Post-fix re-capture confirms previously-failing cells now emit
[indoor-upload] completed. Visual verification by user confirms
floors visible in Holtburg Inn and <other tested buildings>.

Phase 2 complete.

Co-Authored-By: Claude Opus 4.7 (1M context) <noreply@anthropic.com>
EOF
)"

Task 6: Roadmap update

Files:

  • Modify: docs/plans/2026-04-11-roadmap.md

  • Step 1: Read the roadmap's "shipped" section

Open docs/plans/2026-04-11-roadmap.md. Find the section listing recently-shipped phases (likely near the top, in a "shipped" table or chronological list).

  • Step 2: Add an entry for Phase 2 indoor cell rendering fix

Add an entry matching the existing pattern of shipped-row entries. Example shape:

| <next row number> | 2026-05-19 | Indoor cell rendering — Phase 1 (diagnostics) + Phase 2 (fix) | Surfaced + fixed WB's silent failure for 26/123 Holtburg cells. Spec at [phase 1](../superpowers/specs/2026-05-19-indoor-cell-rendering-fix-design.md) + [phase 2](../superpowers/specs/2026-05-19-phase2-indoor-cell-rendering-fix-design.md). Cause: <one-line>. Fix: <one-line>. Visual-verified at Holtburg Inn. |

(Read the actual existing row format and match it.)

  • Step 3: Commit
git add docs/plans/2026-04-11-roadmap.md
git commit -m "$(cat <<'EOF'
docs(roadmap): Phase 2 indoor cell rendering fix shipped

Phase 1 diagnostics + Phase 2 fix landed today. Indoor floor rendering
restored for Holtburg cells previously missing due to WB silent
failure. Spec, plan, and verification documents committed.

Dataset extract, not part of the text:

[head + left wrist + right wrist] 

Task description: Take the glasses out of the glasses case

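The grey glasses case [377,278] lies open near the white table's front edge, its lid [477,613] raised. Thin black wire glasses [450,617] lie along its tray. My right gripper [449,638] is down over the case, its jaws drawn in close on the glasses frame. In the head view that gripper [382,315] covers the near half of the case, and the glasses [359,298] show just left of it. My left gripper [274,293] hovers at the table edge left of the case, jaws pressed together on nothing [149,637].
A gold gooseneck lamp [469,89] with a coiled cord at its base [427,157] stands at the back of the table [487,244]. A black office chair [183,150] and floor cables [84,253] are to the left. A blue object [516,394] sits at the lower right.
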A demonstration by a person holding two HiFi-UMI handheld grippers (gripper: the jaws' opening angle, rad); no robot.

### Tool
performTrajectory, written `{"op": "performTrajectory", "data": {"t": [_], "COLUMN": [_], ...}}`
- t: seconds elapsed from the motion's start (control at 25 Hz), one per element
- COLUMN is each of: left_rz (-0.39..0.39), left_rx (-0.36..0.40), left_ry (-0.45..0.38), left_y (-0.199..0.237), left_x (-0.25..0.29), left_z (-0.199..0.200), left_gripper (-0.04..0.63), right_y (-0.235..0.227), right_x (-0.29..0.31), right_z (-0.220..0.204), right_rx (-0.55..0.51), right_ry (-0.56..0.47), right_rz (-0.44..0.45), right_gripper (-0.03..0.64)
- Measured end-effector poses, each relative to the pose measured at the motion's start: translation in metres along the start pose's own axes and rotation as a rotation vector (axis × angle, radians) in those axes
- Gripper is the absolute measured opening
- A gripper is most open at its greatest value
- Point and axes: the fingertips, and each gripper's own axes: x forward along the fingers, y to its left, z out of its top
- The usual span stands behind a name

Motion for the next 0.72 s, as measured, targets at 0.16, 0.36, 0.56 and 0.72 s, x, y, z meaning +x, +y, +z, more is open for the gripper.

Co-Authored-By: Claude Opus 4.7 (1M context) <noreply@anthropic.com>
EOF
)"

Acceptance Criteria

  • Task 1 commits: WbMeshAdapter.IncrementRefCount attaches the continuation. dotnet build clean.
  • Task 2 capture: [indoor-upload] FAILED or NULL_RESULT lines fire for previously-failing cells. Distinct cause(s) identified.
  • Task 3 cause report: documented in docs/research/2026-05-19-indoor-cell-rendering-cause.md.
  • Task 4 fix: applied + committed. Build clean. Tests clean (no new failures; pre-existing 8 physics/input failures unchanged).
  • Task 5 verification: post-fix probe re-capture confirms [indoor-upload] completed for previously-failing cells. User visually confirms floor renders in Holtburg Inn.
  • Task 6 roadmap update: shipped row added.

Subagent dispatch notes

  • Task 1 is mechanical (well-specified code edit) — dispatch to Sonnet.
  • Task 2 is operator-driven — the controller (parent) drives the launch + capture, not a subagent. The user MUST walk the client.
  • Task 3 is analytical (interpret captured data) — controller writes inline, or dispatch a Sonnet subagent with the captured log as context.
  • Task 4 is judgment-intensive (fix shape depends on data) — controller writes inline. If complex, a fresh brainstorm may be needed.
  • Task 5 is similar to Task 2 (user-driven walk + analysis).
  • Task 6 is mechanical — dispatch to Sonnet OR controller writes inline.